> _The problem_: Copy out every line of the data where the word "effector" is found.

+-------+

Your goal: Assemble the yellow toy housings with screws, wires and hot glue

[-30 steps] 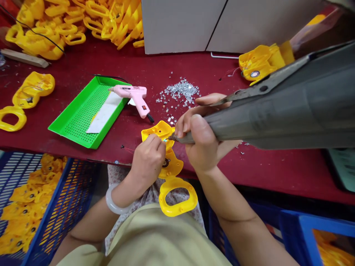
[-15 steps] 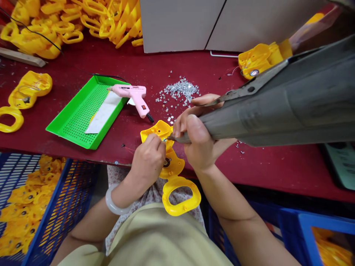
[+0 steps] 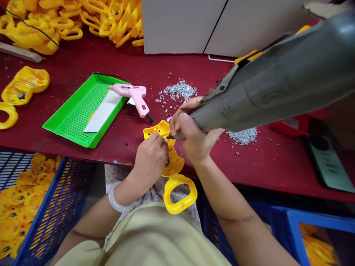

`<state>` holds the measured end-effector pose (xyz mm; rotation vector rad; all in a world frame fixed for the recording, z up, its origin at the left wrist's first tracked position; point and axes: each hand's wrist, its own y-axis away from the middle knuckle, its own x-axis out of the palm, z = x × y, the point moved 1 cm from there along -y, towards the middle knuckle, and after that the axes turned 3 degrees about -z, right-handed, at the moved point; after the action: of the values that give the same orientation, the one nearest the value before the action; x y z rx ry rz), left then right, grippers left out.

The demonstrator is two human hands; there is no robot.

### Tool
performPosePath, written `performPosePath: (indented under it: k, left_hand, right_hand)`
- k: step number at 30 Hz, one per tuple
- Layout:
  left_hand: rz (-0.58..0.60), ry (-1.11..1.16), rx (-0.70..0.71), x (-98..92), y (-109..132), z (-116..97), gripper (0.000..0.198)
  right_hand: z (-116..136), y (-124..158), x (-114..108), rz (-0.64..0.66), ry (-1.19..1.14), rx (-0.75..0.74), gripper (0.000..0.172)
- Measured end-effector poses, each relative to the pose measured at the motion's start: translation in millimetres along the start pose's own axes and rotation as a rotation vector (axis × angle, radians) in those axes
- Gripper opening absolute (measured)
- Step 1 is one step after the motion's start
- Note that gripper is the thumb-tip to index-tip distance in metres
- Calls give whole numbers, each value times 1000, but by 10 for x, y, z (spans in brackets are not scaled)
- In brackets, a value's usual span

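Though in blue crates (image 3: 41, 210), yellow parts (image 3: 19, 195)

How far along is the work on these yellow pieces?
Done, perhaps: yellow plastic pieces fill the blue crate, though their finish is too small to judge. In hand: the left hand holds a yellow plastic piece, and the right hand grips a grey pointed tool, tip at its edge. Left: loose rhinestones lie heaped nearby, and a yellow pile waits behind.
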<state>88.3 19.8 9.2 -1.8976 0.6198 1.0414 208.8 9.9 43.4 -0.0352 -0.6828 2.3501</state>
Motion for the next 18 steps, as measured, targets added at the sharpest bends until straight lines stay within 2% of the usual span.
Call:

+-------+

> _Answer to this problem_:
`<state>` holds the measured end-effector pose (xyz mm; rotation vector rad; all in a world frame fixed for the recording, z up, its origin at the left wrist's first tracked position; point and axes: each hand's wrist, its own y-axis away from the middle knuckle, its own x-axis out of the palm, z = x × y, the point moved 1 cm from there along -y, towards the middle knuckle, and after that the axes turned 3 degrees about -z, right-handed, at the moved point; after the action: of the values that give the same orientation, the one nearest the value before the action; x y z rx ry rz), left then right, grippers left out.
- Measured end-effector poses, each relative to the pose measured at the motion's start: translation in millimetres along the start pose's own axes and rotation as a rotation vector (axis × angle, radians) in those axes

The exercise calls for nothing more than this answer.